What Will the Fed Look at in the November Jobs Report?

All signs point to the Federal Reserve taking its first baby step to raise interest rates later this month, irrespective of what’s in tomorrow’s jobs report.  But the jobs report will continue to bear watching as a critical determinant of the Fed’s pace of future rate changes.

Fed Chair Janet Yellen said in a speech yesterday that she’s not ready to “declare that the labor market has reached full employment,” pointing to three key indicators of remaining labor market slack, which should be familiar to followers of CBPP’s past job market analyses:

  • Individuals now classified as out of the labor force who can be brought back in by a stronger labor market.  The labor force is composed of people who are working or actively looking for work.  In October, almost 2 million people classified as not in the labor force said they wanted work and were available to take a job, Yellen noted.  These people are classified as “marginally attached to the labor force” rather than “unemployed.”|

    An even stronger labor market would bring people back into the labor force and increase the labor force participation rate (the share of the civilian population aged 16 and over in the labor force) and the employment-to-population ratio (the share of that population with a job).  This can happen even without the unemployment rate falling further, although there looks to be room for that to happen too.
  • Individuals who report that they are working part-time but would prefer a full-time job and cannot find one.  Some 5.8 million people were classified as “part-time for economic reasons” in October.  Because they have jobs, they don’t contribute to the unemployment rate, but they are not employed to their full capacity and willingness to work.  Yellen reports that the share of such workers climbed from 3 percent of all workers before the Great Recession to a peak of 6.5 percent in 2010.  The recent drop to below 4 percent is a welcome improvement, but Yellen believes there’s room for these workers to increase their hours in an improving labor market.

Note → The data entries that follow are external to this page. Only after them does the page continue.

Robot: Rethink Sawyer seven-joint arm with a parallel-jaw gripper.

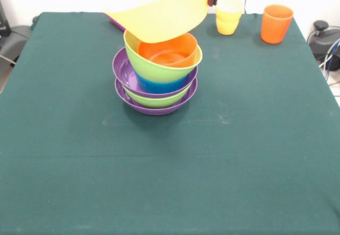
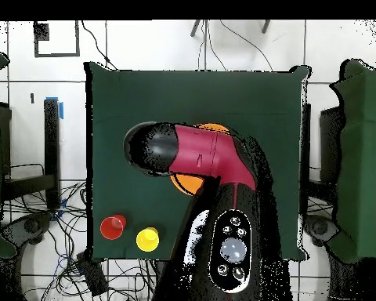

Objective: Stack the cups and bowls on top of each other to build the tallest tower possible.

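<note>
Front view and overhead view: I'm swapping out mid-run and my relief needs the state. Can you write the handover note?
Tool: hidden by the large glossy yellow-orange plastic bowl, which hangs tilted above the tower; grip state cannot be told.
Tower: wide purple bowl at the bottom, then green, purple, blue and green, with the small red-orange bowl nested on top.
Cups: the yellow-orange tumbler and the orange-red tumbler stand on the green cloth table at its far edge.
Done: six bowls stacked.
Left: the big bowl, then the cups.
</note>
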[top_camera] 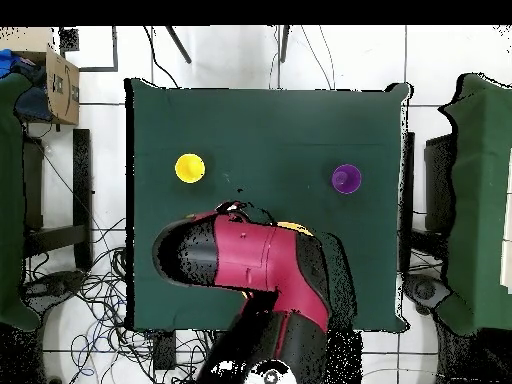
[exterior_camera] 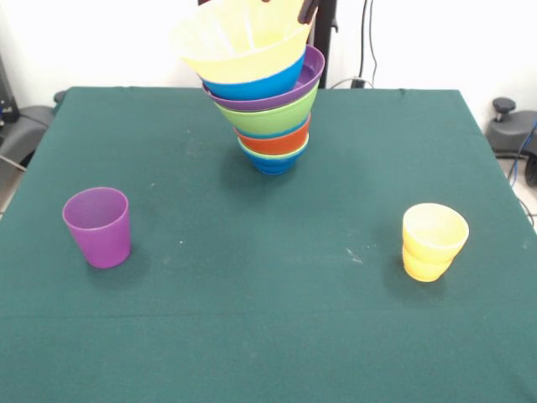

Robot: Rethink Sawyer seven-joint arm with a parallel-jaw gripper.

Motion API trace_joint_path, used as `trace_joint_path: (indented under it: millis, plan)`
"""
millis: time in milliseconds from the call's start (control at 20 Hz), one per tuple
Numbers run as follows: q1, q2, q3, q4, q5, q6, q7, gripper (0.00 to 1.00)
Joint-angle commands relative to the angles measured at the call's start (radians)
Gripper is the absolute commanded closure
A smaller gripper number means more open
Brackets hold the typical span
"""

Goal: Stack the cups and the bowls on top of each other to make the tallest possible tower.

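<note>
The tower (exterior_camera: 267, 101) of nested bowls stands at the far middle of the green table (exterior_camera: 268, 336) and leans to the left. From the bottom up I see a small dark blue bowl (exterior_camera: 273, 164), a red-orange one (exterior_camera: 273, 141), a green one (exterior_camera: 270, 120), a wide purple one (exterior_camera: 312, 71), a blue one (exterior_camera: 252, 86) and a large pale orange bowl (exterior_camera: 239, 42), tilted on top. A dark part of my gripper (exterior_camera: 308, 10) shows at the top bowl's right rim. The purple cup (exterior_camera: 98, 227) (top_camera: 346, 179) stands upright near left. The yellow cup (exterior_camera: 433, 242) (top_camera: 190, 168) stands near right. In the overhead view my arm (top_camera: 250, 260) covers the tower.
A cardboard box (top_camera: 60, 85) sits off the table in the overhead view's upper left. Cables lie on the floor around the table. Dark equipment (exterior_camera: 508, 126) stands past the table's right edge in the front view.
</note>
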Motion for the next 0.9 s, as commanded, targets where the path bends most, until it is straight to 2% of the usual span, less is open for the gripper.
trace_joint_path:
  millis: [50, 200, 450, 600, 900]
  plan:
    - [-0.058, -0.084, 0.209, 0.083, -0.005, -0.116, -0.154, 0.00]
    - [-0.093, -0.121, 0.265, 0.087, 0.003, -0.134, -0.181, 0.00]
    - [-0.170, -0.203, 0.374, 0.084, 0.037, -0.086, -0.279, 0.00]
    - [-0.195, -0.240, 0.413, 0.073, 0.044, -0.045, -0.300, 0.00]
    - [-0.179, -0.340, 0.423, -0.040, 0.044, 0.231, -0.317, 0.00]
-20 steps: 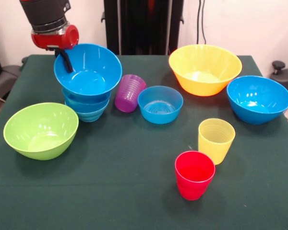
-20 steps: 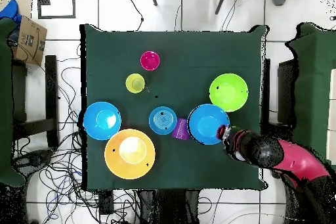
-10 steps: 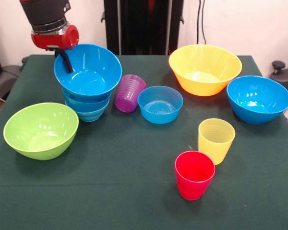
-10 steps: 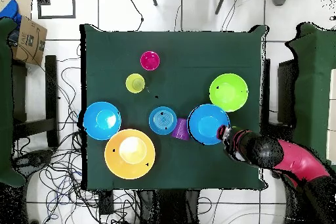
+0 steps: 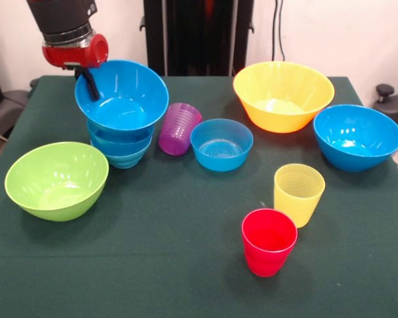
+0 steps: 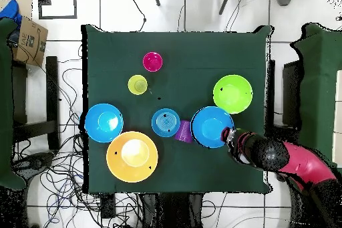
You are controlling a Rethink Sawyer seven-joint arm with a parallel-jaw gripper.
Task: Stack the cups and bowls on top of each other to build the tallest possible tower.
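We see the tool [image 5: 88, 81] at the rim of the top blue bowl [image 5: 123, 94] of the tower [image 5: 121, 142], one finger inside the rim; we cannot tell if it clamps. Purple cup [image 5: 179, 128] leans just beyond the tower from the tool, small blue bowl [image 5: 221, 144] next. Green bowl [image 5: 56, 179] sits near the tool on the counter [image 5: 172, 265]. Yellow bowl [image 5: 283, 95], blue bowl [image 5: 357, 136], yellow cup [image 5: 298, 194], red cup [image 5: 268, 241] lie well apart.

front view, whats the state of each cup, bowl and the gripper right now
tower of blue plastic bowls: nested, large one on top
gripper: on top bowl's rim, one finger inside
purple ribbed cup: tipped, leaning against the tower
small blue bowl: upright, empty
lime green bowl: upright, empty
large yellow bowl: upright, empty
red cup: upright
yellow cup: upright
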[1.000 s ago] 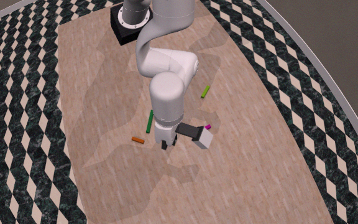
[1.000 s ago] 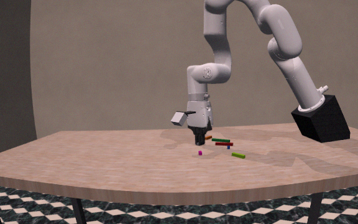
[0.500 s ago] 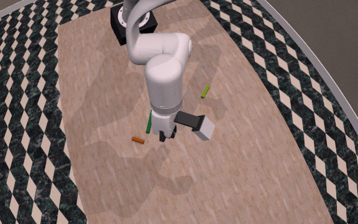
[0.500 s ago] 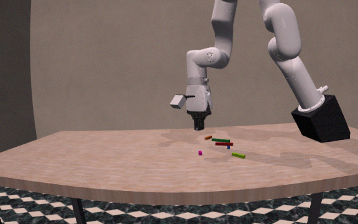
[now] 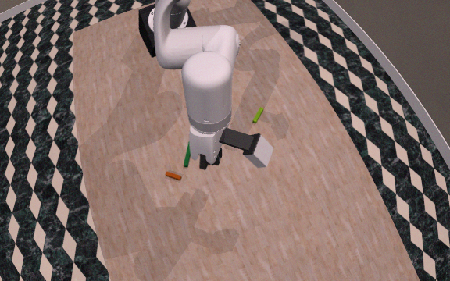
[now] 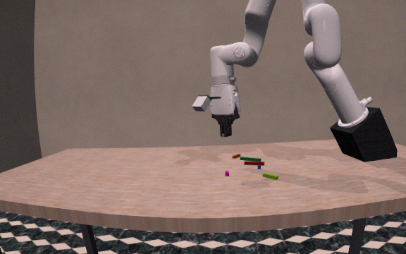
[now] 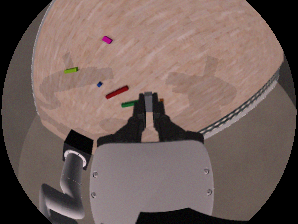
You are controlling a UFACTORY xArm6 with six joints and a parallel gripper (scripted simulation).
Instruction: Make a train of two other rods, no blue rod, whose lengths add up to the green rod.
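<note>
My gripper (image 5: 210,162) (image 6: 225,134) (image 7: 148,100) is shut on the grey rod (image 7: 148,103), which shows between the fingertips in the wrist view, well above the table. The green rod (image 5: 187,156) (image 6: 250,159) (image 7: 129,104) lies flat on the table and is partly hidden by the gripper in the top view and the wrist view. The lime rod (image 5: 258,115) (image 6: 270,176) (image 7: 71,70) lies flat, apart from the others. The red rod (image 6: 254,163) (image 7: 117,92) lies beside the green one, with a gap.
The orange rod (image 5: 173,176) (image 6: 236,156) (image 7: 161,100) lies near one end of the green rod. The blue rod (image 6: 259,167) (image 7: 99,84) lies between red and lime. The magenta rod (image 6: 227,173) (image 7: 107,39) lies alone. The arm hides red, blue and magenta in the top view.
</note>
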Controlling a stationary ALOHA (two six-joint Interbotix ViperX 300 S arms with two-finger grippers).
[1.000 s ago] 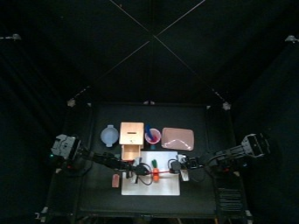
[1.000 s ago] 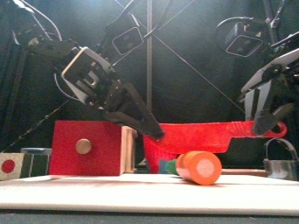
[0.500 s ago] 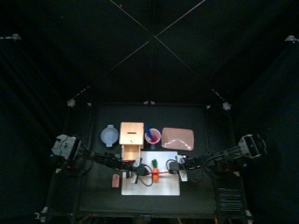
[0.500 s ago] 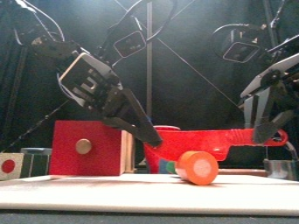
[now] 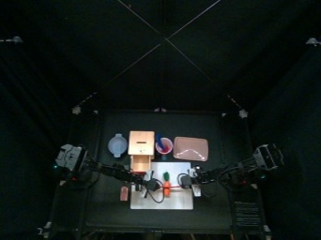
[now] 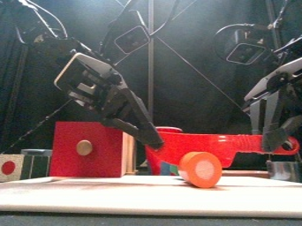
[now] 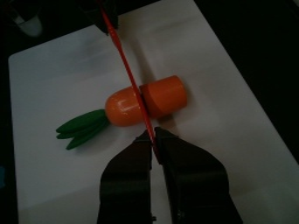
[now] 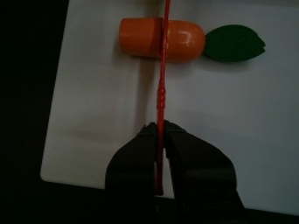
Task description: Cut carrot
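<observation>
With the left gripper (image 7: 153, 137) and right gripper (image 8: 163, 131) both clenched on the red knife (image 8: 163, 83), press it level and straight down through the mid-frame seam of the carrot (image 7: 146, 98).

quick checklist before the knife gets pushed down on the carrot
1. Carrot lying on the white board: ok.
2. Right claw closed on the red knife: ok.
3. Left claw closed on the knife's other end: ok.
4. Blade crossing the carrot's orange body, not the green leaves: ok in both wrist views.
5. Blade touching the carrot's top: cannot tell.
6. Carrot cut in two: not ok, the halves sit joined.
</observation>
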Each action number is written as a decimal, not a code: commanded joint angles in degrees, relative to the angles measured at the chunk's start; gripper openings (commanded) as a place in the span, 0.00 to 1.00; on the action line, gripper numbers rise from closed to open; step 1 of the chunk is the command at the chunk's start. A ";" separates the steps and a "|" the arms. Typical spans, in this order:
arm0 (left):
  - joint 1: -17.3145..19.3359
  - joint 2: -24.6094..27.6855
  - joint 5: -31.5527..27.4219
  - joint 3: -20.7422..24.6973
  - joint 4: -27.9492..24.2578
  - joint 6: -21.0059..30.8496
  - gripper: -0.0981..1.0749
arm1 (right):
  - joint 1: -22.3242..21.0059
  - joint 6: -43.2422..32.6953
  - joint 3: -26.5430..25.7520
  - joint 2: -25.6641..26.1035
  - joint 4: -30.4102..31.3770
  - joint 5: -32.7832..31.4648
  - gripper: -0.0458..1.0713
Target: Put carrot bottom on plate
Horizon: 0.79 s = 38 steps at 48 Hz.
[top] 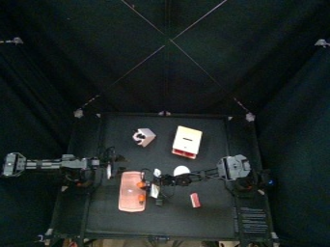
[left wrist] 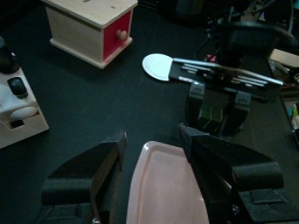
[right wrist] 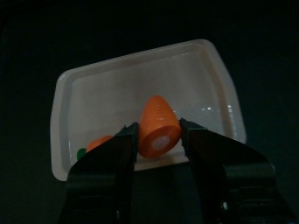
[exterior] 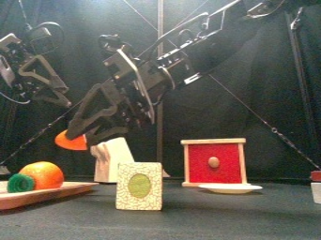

    The Labor Department’s most comprehensive alternative unemployment measure (U-6), which incorporates not only the official unemployment rate but also marginally attached workers and those working part-time for economic reasons, remains above where it was at the start of the recession (see first chart) — in contrast to the unemployment rate alone, which is back to where it was at the start of the recession.
     
  • Modest wage growth.  Slow growth in workers’ pay and a rising share of national income going to profits are indirect evidence of labor market slack; when there are more job seekers than job openings employers have little incentive to raise wages.  Yellen notes “a welcome pick-up” in some key measures of worker pay, including one — average hourly earnings of private-sector workers — reported in the monthly jobs report (see second chart).

    To show continued acceleration, average hourly earnings of all employees would have to exceed $25.30 and those of production and non-supervisory employees would have to exceed $21.29 in November.
     

The Fed seems committed to making an initial rate hike this month.  Yellen says, however, that the Fed isn’t on a pre-determined path for further rate changes.  She observes that going forward it has more scope to deal with surprises calling for faster tightening than for unanticipated weakness and therefore should be cautious in raising rates further.  Data in the monthly jobs report will continue to provide important evidence of how cautious the Fed should be.